Vol. 16 No. 21 · 10 November 1994
pages 23-24 | 2623 words

An Inspector Calls
John Sutherland
- Assessment of the Quality of Education: Circular 3/93
Higher Education Funding Council for England, 17 pp, March 1993, ISBN 0 00 000097 3
- 1996 Research Assessment Exercise: Circular RAE96 1/94
Higher Education Funding Council for England, 23 pp, January 1994, ISBN 0 00 000097 3
Government dealings with the country’s agencies for culture and higher learning used to be determined by the arm’s-length principle. That is to say, much like an 18th-century patron, the ministry would give the Arts Council or the University Grants Committee a large sum of money, trusting that they would apply it to Britain’s best advantage. Better poetry and better education would happen. Over the last fifteen years non-intervention has given way to accountability via audit and quality assessment. In universities this means that ‘teaching’ and ‘research’ are now scrutinised and graded by outside panels of peers every three to five years.
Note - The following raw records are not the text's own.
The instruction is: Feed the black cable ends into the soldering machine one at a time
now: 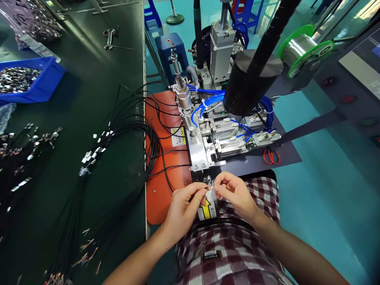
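My left hand [185,204] is closed in a pinch, thumb against forefinger, at the near edge of the machine. Facing it, my right hand [236,194] is pinched too, its other fingers curled. Some thin wires [210,184] show between the two sets of fingertips; their ends are too small to make out. Just under the hands is a white label with a yellow arrow [205,209]. The metal fixture [198,154] of the machine stands directly beyond them, with several black cables [175,151] running into its left side.
Left of the machine, a coil of black cables [152,152] spans the dark table [124,23] and the orange plate [160,209]. A blue bin [50,81] holds small metal parts. Red scissors [271,156] lie right of the fixture. A solder wire spool [303,47] and a black cylinder [252,83] hang above.
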Available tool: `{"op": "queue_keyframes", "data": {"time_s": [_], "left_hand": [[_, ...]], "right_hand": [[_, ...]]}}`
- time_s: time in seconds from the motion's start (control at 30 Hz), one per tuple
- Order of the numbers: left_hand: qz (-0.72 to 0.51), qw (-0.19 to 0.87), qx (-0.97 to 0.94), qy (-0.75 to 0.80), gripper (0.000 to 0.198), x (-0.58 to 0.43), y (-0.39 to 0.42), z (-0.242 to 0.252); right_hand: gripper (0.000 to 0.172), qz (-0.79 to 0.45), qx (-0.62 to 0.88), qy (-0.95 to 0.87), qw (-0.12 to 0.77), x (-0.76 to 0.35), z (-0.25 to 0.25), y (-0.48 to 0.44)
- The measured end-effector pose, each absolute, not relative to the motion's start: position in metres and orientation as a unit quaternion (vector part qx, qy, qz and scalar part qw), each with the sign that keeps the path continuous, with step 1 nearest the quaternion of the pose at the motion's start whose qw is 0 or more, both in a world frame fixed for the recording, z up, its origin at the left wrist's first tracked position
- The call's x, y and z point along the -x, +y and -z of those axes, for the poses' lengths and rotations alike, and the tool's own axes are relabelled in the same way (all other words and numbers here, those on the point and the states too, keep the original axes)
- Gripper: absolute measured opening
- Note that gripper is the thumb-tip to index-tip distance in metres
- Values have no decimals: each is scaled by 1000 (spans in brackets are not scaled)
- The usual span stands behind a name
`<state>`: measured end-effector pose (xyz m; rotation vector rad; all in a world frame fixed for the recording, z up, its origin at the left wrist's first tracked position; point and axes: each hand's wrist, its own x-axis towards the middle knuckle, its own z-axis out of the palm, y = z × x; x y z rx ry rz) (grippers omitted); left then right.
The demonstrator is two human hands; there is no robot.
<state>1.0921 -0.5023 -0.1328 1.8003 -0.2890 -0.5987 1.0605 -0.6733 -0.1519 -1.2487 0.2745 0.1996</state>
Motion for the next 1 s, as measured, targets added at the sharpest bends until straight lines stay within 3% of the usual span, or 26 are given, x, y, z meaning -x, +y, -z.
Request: {"op": "queue_keyframes", "data": {"time_s": [0.43,0.67,0.87,1.0], "left_hand": [[256,563,-772,-144,22,-1091,-503,132],[269,561,-767,-158,24,-1092,-501,130],[273,560,-767,-154,23,-1091,-502,132],[272,566,-763,-153,24,-1091,-503,132]], "right_hand": [[12,-62,616,86,780,-1058,152,-682],[14,-64,658,73,747,-1060,154,-684],[4,72,727,74,679,-1051,150,-683],[4,86,752,26,653,-1047,145,-681]]}}
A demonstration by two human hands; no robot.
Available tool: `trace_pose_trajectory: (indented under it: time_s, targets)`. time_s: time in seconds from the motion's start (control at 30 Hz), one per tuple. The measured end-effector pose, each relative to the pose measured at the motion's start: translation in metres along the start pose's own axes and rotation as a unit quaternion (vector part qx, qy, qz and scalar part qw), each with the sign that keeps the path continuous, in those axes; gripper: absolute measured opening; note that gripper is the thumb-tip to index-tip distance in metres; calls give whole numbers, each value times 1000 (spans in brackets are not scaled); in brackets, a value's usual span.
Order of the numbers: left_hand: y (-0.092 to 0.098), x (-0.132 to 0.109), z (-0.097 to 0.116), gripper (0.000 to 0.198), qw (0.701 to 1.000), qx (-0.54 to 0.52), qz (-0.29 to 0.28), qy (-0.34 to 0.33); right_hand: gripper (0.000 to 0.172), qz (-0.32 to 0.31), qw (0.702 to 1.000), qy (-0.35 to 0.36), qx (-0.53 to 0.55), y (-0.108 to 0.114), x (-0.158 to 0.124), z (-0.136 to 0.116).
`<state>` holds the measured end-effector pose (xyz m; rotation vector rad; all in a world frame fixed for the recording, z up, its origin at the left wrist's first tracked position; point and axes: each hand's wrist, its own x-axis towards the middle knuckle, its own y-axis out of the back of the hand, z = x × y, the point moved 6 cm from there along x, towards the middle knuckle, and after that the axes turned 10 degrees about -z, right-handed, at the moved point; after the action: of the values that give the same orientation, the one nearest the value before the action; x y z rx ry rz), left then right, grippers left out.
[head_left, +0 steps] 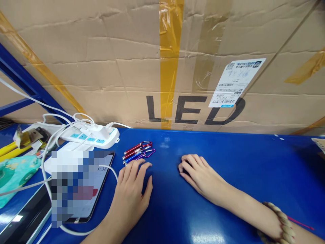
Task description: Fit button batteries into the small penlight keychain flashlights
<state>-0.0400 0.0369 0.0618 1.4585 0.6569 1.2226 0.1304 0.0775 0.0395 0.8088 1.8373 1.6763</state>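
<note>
Several small metal tubes with carabiner clips, red ones (132,148) and a blue one (132,157), lie side by side on the blue table (172,210). Just in front of them is my left hand (133,184), palm down with fingers spread and slightly bent; its fingertips are close to the nearest tubes, and nothing is seen in its grasp. Farther right, my right hand (196,173) rests over the bare table with its fingers curled in and the thumb near the index finger. Whether anything small is between those fingers is hidden.
A white power strip (109,140) with tangled white cables stands at the back left. Before it lies a phone or tablet (101,183), partly pixelated. A teal packet (17,173) and yellow-handled items (8,148) are far left. A large cardboard box (122,67) walls off the back.
</note>
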Motion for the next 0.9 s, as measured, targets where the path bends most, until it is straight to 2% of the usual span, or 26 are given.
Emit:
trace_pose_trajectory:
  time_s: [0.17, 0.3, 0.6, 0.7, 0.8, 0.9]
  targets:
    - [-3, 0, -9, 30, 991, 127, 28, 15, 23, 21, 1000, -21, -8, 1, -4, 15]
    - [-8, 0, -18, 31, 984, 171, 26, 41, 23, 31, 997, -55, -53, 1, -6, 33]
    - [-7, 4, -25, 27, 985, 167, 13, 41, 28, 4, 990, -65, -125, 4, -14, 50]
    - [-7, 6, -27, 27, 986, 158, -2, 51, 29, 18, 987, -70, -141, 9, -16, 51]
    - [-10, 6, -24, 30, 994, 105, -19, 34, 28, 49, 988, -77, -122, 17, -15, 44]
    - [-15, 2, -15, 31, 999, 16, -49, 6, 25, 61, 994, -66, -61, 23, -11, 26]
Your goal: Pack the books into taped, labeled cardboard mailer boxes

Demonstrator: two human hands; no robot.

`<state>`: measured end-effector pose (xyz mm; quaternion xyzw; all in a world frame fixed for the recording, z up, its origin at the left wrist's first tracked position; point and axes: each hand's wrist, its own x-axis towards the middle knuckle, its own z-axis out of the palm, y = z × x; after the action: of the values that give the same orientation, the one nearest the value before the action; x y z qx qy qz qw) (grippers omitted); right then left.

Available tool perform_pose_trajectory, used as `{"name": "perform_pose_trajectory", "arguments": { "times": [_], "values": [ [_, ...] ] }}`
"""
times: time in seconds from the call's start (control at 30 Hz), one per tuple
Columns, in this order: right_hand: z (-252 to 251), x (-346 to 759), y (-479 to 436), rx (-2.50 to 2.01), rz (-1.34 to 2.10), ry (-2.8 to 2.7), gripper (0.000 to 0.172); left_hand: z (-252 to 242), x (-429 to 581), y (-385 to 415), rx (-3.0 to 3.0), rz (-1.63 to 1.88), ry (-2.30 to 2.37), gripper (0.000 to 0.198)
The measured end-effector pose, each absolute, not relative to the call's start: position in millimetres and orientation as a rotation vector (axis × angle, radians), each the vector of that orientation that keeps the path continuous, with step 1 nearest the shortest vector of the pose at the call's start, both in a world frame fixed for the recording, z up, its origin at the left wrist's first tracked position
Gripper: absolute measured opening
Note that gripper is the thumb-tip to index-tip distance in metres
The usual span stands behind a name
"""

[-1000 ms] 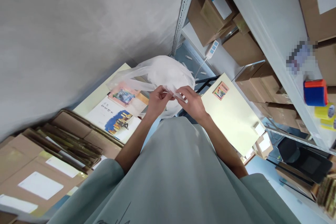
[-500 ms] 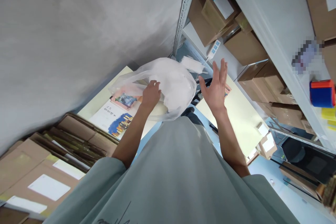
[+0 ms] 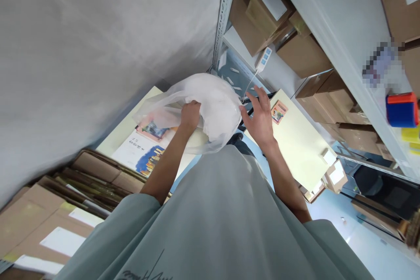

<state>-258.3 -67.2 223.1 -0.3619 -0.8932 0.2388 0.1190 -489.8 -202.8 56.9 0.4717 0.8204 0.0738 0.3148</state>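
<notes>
My left hand (image 3: 190,116) is closed on the gathered edge of a translucent white plastic bag (image 3: 218,96). The bag bulges out to the right of the hand, and white stuff shows faintly through its film; I cannot make out what it is. My right hand (image 3: 260,118) is open, fingers apart and slightly bent, just off the bag's right side. Its thumb tip comes close to the bag; whether they touch I cannot tell. Under the bag's left part lie a printed picture (image 3: 154,130) and a white sheet with a blue and yellow picture (image 3: 149,157).
Flattened cardboard (image 3: 95,170) stands at the lower left. Shelves (image 3: 328,13) with cartons (image 3: 305,52) rise on the right, with a power strip (image 3: 263,59) on one. A pale table (image 3: 298,140) bears a small card (image 3: 279,112). White scraps (image 3: 229,81) lie beyond the bag.
A white block-like thing beside my right hand is gone from there, and white scraps beyond show. My right hand has moved left toward the bag. My left hand keeps its hold.
</notes>
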Motion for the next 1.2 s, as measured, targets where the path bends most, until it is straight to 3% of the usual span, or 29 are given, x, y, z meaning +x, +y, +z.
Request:
{"name": "perform_pose_trajectory", "arguments": {
  "times": [0.47,0.63,0.77,1.1,1.2],
  "values": [
    [228,-256,-82,-0.987,0.756,-2.605,0.04,78,-469,-251,0.94,0.538,2.26,0.034],
    [228,-257,-87,-0.947,0.788,-2.62,0.04,66,-478,-228,0.942,0.543,2.289,0.049],
    [230,-254,-88,-0.95,0.807,-2.615,0.042,63,-487,-206,0.978,0.506,2.299,0.049],
    [235,-248,-98,-0.95,0.896,-2.571,0.039,128,-445,-277,0.696,1.063,2.34,0.021],
    [239,-253,-103,-0.925,0.994,-2.557,0.037,144,-428,-295,0.452,1.333,2.359,0.025]
  ]
}}
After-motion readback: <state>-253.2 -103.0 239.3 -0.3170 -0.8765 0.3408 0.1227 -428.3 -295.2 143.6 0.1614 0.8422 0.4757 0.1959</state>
For teaching, the scale has three steps from ‘unsatisfactory’, through ‘satisfactory’, to ‘excellent’. For research it now goes from 1 (unsatisfactory), through 3a and 3b (the satisfactory grades), to 5 (of the highest international standard) with a pinnacle of 5* (too good for words). ‘Subject areas’ – effectively university departments – are assessed as units. The results are published as league tables. Funding follows excellence in the research exercise (which is in its third fully-fledged round) but not yet in teaching (which is in its first). About 15 per cent of departments make the top division and there is a cluster of high-performing departments in a small nucleus of a dozen or so British universities. Aware of their publicly-ratified superiority, this élite, the so-called Russell Group of universities, has begun to lobby for special status. As a founder member, Derek Roberts, Provost of UCL, puts it, ‘we recognise we are different – or we force everyone to be the same. Either we have an élite of about ten, or we face catastrophe.’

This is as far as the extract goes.